Sirt3 overexpression alleviates hyperglycemia-induced vascular inflammation through regulating redox balance, cell survival, and AMPK-mediated mitochondrial homeostasis

, , , , , , & show all
Pages 341-349 | Received 01 Jul 2019, Accepted 21 Oct 2019, Published online: 04 Nov 2019
 

Abstract

Context: Sirtuin-3 (Sirt3), a NAD-dependent deacetylase, has been reported to be involved in many biological processes.

Objective: The present study aimed to investigate the effect and mechanism of Sirt3 on diabetic mice and human umbilical vein endothelial cells (HUVECs) under high glucose (HG) condition.

Materials and methods: HUVECs were cultured under HG and inflammation pathway was determined via qPCR, western blots, and immunofluorescence.

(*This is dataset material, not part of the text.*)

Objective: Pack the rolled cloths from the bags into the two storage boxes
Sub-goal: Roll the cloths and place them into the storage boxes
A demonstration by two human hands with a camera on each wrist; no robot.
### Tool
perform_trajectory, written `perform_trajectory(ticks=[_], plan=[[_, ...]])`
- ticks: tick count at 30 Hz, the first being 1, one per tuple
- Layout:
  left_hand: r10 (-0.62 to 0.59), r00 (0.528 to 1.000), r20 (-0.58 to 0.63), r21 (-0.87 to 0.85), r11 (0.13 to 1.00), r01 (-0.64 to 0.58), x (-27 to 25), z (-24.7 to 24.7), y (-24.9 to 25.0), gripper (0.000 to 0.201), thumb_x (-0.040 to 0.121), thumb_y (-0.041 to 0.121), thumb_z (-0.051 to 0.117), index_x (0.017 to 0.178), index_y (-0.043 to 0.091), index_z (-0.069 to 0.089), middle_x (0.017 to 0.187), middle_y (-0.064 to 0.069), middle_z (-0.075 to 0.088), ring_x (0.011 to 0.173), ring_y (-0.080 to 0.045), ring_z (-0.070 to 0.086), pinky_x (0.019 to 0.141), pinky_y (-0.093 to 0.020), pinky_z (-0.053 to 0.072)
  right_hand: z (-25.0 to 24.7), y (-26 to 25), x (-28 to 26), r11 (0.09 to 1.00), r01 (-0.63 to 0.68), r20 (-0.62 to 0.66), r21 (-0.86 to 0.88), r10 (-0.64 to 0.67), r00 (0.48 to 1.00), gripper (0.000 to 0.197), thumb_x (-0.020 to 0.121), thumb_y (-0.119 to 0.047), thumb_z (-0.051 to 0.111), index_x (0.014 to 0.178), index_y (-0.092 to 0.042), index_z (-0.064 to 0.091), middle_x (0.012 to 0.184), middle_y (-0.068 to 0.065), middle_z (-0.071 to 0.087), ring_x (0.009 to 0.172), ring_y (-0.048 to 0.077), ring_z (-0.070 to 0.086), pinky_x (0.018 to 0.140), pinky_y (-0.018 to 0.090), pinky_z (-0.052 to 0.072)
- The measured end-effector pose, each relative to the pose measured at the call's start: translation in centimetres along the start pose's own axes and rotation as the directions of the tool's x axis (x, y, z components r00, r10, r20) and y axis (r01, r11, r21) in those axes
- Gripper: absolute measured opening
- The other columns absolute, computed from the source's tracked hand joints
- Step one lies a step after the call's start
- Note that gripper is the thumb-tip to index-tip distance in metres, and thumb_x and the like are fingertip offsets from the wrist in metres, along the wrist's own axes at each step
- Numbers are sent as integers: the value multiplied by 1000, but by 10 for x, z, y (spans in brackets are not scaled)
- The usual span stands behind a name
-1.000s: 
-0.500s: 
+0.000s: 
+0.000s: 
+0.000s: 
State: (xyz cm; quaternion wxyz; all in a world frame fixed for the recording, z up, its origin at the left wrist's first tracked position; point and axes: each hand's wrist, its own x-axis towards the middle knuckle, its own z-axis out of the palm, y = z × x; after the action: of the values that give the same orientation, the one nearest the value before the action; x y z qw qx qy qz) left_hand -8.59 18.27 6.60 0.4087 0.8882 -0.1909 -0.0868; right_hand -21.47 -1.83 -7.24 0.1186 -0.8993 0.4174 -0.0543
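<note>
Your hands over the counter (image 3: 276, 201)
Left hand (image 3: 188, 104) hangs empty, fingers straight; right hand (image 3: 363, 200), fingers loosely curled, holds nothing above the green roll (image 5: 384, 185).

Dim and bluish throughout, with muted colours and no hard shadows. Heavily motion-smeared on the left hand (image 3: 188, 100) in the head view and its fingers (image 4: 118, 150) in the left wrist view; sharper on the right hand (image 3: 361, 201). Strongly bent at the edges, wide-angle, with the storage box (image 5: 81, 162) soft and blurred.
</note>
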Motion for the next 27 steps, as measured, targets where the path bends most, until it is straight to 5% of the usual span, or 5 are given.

Results: Sirt3 expression was reduced in the progression of diabetic nephropathy. Overexpression of Sirt3 sustains renal function and retard the development of diabetic nephropathy. Mechanistically, Sirt3 overexpression attenuated hyperglycemia-mediated endothelial cells apoptosis in kidney. Besides, Sirt3 overexpression repressed oxidative injury and blocked caspase-9-related apoptosis pathway. Moreover, we found that Sirt3 overexpression was associated with AMPK activation and the latter elevates PGC1α-related mitochondrial protective system, especially mitochondrial autophagy. Loss of opa1 and/or inhibition of AMPK could depress mitochondrial autophagy and exacerbates mitochondrial function, finally contributing to the death of human renal mesangial cells.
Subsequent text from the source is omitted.